[DIRECTIONS FOR THIS TASK]
From the line that contains "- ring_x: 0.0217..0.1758" through the line that contains "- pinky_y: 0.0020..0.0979", output every line of the listing below exactly and leave out all the rest.

[DATASET CONTENT]
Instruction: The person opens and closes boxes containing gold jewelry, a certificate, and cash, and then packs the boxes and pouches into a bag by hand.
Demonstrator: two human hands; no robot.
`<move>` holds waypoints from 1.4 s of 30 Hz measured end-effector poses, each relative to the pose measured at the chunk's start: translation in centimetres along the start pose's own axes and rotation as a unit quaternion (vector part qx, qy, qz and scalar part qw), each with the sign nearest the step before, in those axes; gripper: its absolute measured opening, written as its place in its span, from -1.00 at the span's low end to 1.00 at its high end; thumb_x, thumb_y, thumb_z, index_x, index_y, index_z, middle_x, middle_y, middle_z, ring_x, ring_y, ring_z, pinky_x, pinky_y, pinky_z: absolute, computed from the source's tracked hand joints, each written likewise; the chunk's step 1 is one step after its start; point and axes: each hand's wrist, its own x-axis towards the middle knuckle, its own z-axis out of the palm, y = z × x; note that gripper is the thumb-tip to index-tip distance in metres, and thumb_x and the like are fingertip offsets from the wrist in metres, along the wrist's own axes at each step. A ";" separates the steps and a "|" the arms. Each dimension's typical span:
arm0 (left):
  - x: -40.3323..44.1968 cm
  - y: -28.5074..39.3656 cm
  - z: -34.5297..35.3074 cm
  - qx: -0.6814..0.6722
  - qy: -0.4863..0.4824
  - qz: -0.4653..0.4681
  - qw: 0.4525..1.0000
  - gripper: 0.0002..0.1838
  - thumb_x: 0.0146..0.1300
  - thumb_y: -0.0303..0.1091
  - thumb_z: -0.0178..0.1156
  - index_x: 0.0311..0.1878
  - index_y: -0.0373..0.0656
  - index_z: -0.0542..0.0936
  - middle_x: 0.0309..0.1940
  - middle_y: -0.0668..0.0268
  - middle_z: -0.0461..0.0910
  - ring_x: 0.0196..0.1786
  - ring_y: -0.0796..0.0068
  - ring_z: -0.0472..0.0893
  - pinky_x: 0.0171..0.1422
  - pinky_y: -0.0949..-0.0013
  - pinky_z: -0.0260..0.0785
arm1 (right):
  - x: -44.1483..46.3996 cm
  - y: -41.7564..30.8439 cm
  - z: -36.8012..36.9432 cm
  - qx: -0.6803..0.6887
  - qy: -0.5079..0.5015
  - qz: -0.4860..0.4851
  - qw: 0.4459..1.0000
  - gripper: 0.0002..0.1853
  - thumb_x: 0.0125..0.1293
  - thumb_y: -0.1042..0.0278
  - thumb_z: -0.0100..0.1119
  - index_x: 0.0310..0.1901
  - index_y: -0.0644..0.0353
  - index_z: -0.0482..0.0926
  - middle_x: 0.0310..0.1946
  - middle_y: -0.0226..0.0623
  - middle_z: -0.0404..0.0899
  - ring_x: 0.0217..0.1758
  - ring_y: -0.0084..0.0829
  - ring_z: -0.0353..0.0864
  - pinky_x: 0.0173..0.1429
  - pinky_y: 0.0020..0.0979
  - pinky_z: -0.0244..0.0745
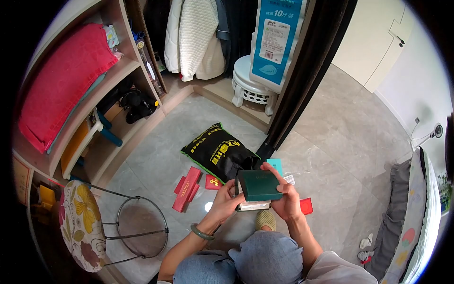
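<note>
A dark green box (259, 185) is between my two hands, above the floor in front of my knees. My right hand (287, 201) grips the green box at its right side, thumb on top. My left hand (224, 207) is closed around the left side of a dark-edged part with a pale band (254, 206), just under the green cover. Whether this part is the box's base or a separate case, I cannot tell. A green bangle (202, 232) circles my left wrist. Just beyond the hands lie a black bag with yellow lettering (220, 151) and a turquoise box (274, 166).
Red boxes (187, 189), a small red packet (213, 182) and a red square item (306, 206) lie on the floor. A floral stool (82, 227) lies tipped on the left beside shelving. A wardrobe with a white stool (253, 80) stands ahead; a fabric-sided bed (402, 227) is right.
</note>
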 end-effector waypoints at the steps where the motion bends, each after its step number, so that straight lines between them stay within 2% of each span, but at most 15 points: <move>1: 0.1 -0.1 -0.1 -0.003 -0.007 0.006 1.000 -0.47 0.23 -0.47 0.33 0.22 -0.34 0.36 -0.02 0.22 0.62 0.00 0.53 0.60 0.06 0.50 0.46 | 0.0 0.0 0.1 -0.002 -0.005 -0.003 1.000 -0.08 0.00 0.14 0.00 0.46 0.37 0.12 0.46 -0.13 0.11 0.52 -0.18 0.13 0.55 -0.20 0.03; 12: -0.4 1.3 0.1 -0.010 0.007 -0.004 1.000 -0.50 0.27 -0.53 0.27 0.24 -0.33 0.36 0.03 0.22 0.62 0.06 0.52 0.59 0.14 0.49 0.45 | -0.3 0.6 0.4 -0.034 -0.025 -0.015 0.999 -0.07 0.00 0.37 0.02 0.51 0.26 0.02 0.44 -0.16 0.15 0.48 -0.23 0.19 0.52 -0.26 0.10; 17: -0.3 0.7 0.4 0.018 -0.007 0.033 0.999 -0.50 0.33 -0.52 0.19 0.30 -0.35 0.31 0.13 0.19 0.57 0.11 0.52 0.57 0.15 0.52 0.43 | -0.4 0.7 0.6 -0.036 0.004 0.048 0.998 -0.19 0.26 0.26 0.04 0.54 0.10 -0.01 0.41 -0.22 0.19 0.40 -0.33 0.25 0.47 -0.35 0.12; 19: -0.3 0.2 0.7 0.106 0.020 0.183 0.977 -0.40 0.36 -0.43 0.18 0.40 -0.36 0.23 0.04 0.20 0.55 0.00 0.49 0.59 0.07 0.49 0.44 | -0.4 0.9 0.9 -0.034 0.025 0.048 0.998 -0.21 0.32 0.19 0.04 0.54 0.08 0.00 0.40 -0.23 0.20 0.39 -0.34 0.26 0.46 -0.35 0.13; 20: -0.5 0.4 0.5 0.106 0.020 0.183 0.977 -0.40 0.36 -0.43 0.18 0.40 -0.36 0.23 0.04 0.20 0.55 0.00 0.49 0.59 0.07 0.49 0.44 | -0.4 1.1 1.1 -0.032 0.047 0.049 0.997 -0.24 0.37 0.12 0.03 0.54 0.06 0.00 0.39 -0.24 0.21 0.38 -0.36 0.27 0.45 -0.35 0.14; 22: -1.2 2.4 0.6 0.417 0.061 0.140 0.896 -0.25 0.32 -0.34 0.22 0.47 -0.36 0.11 -0.09 0.18 0.47 -0.17 0.41 0.57 0.00 0.44 0.42 | -0.2 1.5 1.0 -0.038 0.058 0.040 0.997 -0.26 0.40 0.09 0.01 0.54 0.03 0.01 0.38 -0.25 0.23 0.37 -0.37 0.28 0.45 -0.34 0.16; 26: -1.4 2.2 1.4 0.341 0.067 0.183 0.920 -0.15 0.26 -0.29 0.27 0.50 -0.34 0.06 -0.12 0.13 0.34 -0.20 0.28 0.49 -0.03 0.35 0.39 | 0.2 1.8 0.7 -0.022 0.063 0.032 0.997 -0.31 0.44 0.03 -0.03 0.53 -0.02 0.05 0.35 -0.27 0.30 0.35 -0.38 0.34 0.43 -0.28 0.21; 28: -1.8 3.5 2.5 0.341 0.101 0.289 0.889 -0.32 0.21 -0.34 0.29 0.37 -0.31 0.28 -0.01 0.09 0.29 -0.11 0.23 0.45 -0.03 0.31 0.37 | 0.3 2.0 0.6 0.009 0.058 0.046 0.997 -0.32 0.44 0.02 -0.02 0.52 -0.02 0.09 0.36 -0.28 0.31 0.34 -0.37 0.37 0.42 -0.26 0.24; 29: -1.6 3.4 2.5 0.341 0.101 0.290 0.889 -0.32 0.21 -0.34 0.29 0.37 -0.31 0.28 -0.01 0.09 0.29 -0.11 0.23 0.45 -0.03 0.31 0.37 | 0.3 2.0 0.6 0.039 0.052 0.059 0.996 -0.33 0.43 0.00 0.00 0.50 -0.01 0.14 0.37 -0.29 0.32 0.34 -0.36 0.39 0.42 -0.24 0.28; 31: -1.0 3.2 2.5 0.374 0.189 0.385 0.822 -0.53 0.16 -0.38 0.32 0.11 -0.21 0.40 0.05 0.07 0.23 -0.02 0.25 0.40 -0.05 0.29 0.34 | 0.2 2.0 1.1 0.069 0.049 0.069 0.994 -0.34 0.43 0.00 0.00 0.49 -0.02 0.16 0.35 -0.30 0.35 0.32 -0.36 0.42 0.40 -0.22 0.30; 32: -1.2 3.4 2.7 0.404 0.240 0.397 0.789 -0.71 0.05 -0.50 0.33 -0.20 -0.18 0.43 -0.10 0.16 0.35 -0.19 0.39 0.46 -0.20 0.37 0.32 | 0.2 2.0 1.2 0.099 0.046 0.079 0.991 -0.36 0.43 0.01 0.00 0.48 -0.03 0.18 0.32 -0.31 0.38 0.30 -0.36 0.44 0.38 -0.20 0.33; 33: -1.2 3.3 2.5 0.403 0.240 0.397 0.789 -0.71 0.05 -0.50 0.33 -0.20 -0.18 0.43 -0.10 0.16 0.35 -0.19 0.39 0.46 -0.20 0.37 0.32 | 0.2 2.0 1.2 0.099 0.046 0.078 0.991 -0.36 0.43 0.01 0.00 0.48 -0.03 0.18 0.32 -0.31 0.38 0.30 -0.36 0.44 0.38 -0.20 0.33; 35: -1.4 3.0 1.9 0.313 0.091 0.346 0.880 -0.80 -0.06 -0.70 0.24 -0.39 -0.24 0.48 -0.38 0.34 0.42 -0.40 0.57 0.42 -0.40 0.50 0.24 | 0.3 2.1 1.1 0.108 0.042 0.085 0.990 -0.37 0.42 0.01 0.01 0.46 -0.03 0.21 0.31 -0.32 0.39 0.29 -0.38 0.45 0.36 -0.18 0.35; 36: -1.4 3.8 2.9 0.306 0.129 0.367 0.869 -0.83 -0.12 -0.76 0.16 -0.54 -0.27 0.45 -0.55 0.40 0.36 -0.56 0.61 0.37 -0.48 0.50 0.19 | 0.3 2.1 1.1 0.107 0.040 0.086 0.990 -0.37 0.42 0.01 0.01 0.46 -0.03 0.21 0.31 -0.32 0.39 0.29 -0.38 0.45 0.36 -0.18 0.35; 42: -1.3 5.0 2.6 0.336 0.085 0.345 0.872 -0.81 -0.13 -0.74 0.17 -0.52 -0.27 0.39 -0.53 0.35 0.35 -0.55 0.58 0.34 -0.47 0.47 0.15 | 0.3 2.1 0.7 0.093 0.054 0.081 0.991 -0.39 0.43 0.01 -0.01 0.46 -0.01 0.22 0.30 -0.31 0.41 0.27 -0.36 0.46 0.36 -0.20 0.36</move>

[SOLUTION FOR THIS TASK]
  - ring_x: 0.0217..0.1758
  - ring_y: -0.0084..0.0829
  - ring_z: -0.0353..0.0864
  - pinky_x: 0.0173..0.1429
  - pinky_y: 0.0020..0.0979

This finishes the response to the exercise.